En-face OCT has advantages that make it very useful for characterising macular anatomy and pathologic features of various macular disorders.
En-face optical coherence tomography (OCT) is an effective tool that is providing insights into macular anatomy and various macular disorders, according to Dr David Sarraf, who discussed the topic at the American Academy of Ophthalmology 2020 virtual meeting. Dr Sarraf is a clinical professor of ophthalmology at the Stein Eye Institute at the University of California in Los Angeles, United States.
He reviewed the principles of en-face OCT and how this imaging modality has led to an increased understanding of macular anatomy and disease. He described various studies that have applied en-face OCT to gain insight into the pathoanatomy of the fovea and to more precisely characterise various macular disorders, including dissociated optic nerve fibre layer (DONFL), paracentral acute middle maculopathy (PAMM), multiple evanescent white dot syndrome (MEWDS), type 1 macular neovascularisation and geographic atrophy.
According to Dr Sarraf, en-face OCT acquires a dense volume of cross-sectional B scan data projected onto an en-face (coronal) plane. It can display binary reflectivity over a flat fundus view and is capable of providing segmentation at a given level.
“There are many advantages of en-face OCT because it can display the interrelationship and pattern of hyper- and hyporeflective OCT lesions over a fundus view with depth-resolved segmentation capability,” he said.
Clinical examples
Compared with cross-sectional OCT, the en face technique greatly enables detection of superficial hyperreflective dots within the fovea. Dr Sarraf and his colleagues took advantage of this capability to quantify these dots in a cohort of eyes and found an age-related increase in their number.
“We believe that these hyperreflective dots may represent the same entity as the white dot fovea seminally described in 1997 by Yokotsuka, Kishi et al. using scanning electronic microscopy,” he said. “These dots are believed to represent activated Müller glial cells breaking through the inner limiting membrane.”
En-face OCT has also been used to characterise the inner retinal dimples of DONFL. A paper authored by Navajas et al. described this application in eyes that had undergone epiretinal membrane peeling and reported that the dimples increased progressively in number 1 month after the surgery and reached a plateau at 6 months.

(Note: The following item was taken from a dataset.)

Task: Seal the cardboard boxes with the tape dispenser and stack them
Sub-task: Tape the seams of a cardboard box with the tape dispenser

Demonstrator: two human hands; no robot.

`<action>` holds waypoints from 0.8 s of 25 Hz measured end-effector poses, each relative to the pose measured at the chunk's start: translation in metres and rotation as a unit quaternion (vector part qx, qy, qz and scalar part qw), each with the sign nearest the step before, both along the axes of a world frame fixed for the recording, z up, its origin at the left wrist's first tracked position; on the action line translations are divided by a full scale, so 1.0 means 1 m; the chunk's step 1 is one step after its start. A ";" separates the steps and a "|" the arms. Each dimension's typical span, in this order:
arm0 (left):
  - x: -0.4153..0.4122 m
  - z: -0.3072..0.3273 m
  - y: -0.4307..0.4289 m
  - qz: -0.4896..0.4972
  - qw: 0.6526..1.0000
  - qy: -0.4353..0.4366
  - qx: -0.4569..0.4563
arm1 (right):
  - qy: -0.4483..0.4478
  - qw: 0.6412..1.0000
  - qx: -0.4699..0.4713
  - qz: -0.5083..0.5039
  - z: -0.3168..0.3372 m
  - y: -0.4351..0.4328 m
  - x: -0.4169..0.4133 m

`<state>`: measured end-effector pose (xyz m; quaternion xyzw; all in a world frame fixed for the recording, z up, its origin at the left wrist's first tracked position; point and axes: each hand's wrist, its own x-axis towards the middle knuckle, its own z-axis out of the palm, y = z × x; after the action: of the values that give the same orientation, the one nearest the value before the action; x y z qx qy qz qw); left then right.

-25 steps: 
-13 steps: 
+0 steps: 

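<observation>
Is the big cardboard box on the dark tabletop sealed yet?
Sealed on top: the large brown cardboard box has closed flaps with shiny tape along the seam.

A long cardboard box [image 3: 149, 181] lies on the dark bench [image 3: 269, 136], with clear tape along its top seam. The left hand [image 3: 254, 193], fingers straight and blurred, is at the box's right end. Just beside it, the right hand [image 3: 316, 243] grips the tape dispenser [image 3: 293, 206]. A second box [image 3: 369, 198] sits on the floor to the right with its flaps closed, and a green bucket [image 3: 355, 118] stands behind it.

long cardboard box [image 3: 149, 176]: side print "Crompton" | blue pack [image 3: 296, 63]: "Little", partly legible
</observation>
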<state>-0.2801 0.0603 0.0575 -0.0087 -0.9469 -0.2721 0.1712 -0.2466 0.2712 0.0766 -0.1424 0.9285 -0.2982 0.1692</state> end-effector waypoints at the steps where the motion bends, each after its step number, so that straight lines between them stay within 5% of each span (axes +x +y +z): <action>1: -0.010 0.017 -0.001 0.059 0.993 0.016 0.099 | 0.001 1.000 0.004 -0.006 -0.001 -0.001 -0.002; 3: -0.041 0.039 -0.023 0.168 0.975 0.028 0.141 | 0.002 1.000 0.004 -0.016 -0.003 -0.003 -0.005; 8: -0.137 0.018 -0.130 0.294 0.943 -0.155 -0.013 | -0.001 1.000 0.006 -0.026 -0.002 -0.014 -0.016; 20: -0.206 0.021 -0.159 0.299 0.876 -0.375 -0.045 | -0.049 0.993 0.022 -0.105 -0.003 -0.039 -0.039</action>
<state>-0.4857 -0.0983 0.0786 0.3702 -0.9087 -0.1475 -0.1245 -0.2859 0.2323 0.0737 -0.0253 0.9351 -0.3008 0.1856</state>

“The findings are consistent with the idea that peeling of the inner limiting membrane avulses Müller cell endfeet,” Dr Sarraf said. “Because of postoperative oedema in the nerve fibre layer, however, the dimples are not fully appreciated for several months after the surgery until there is resolution of the oedema and nerve fibre layer thickening.”
Insight into the varying patterns of PAMM lesions is another benefit of the application of en face OCT. “PAMM is defined by hyperreflective bands in the middle retina that may represent infarction of the inner nuclear layer,” Dr Sarraf said. “With en-face OCT, we can appreciate different patterns of PAMM lesions that may reflect the progression of ischaemic severity referred to as the ischaemic cascade.”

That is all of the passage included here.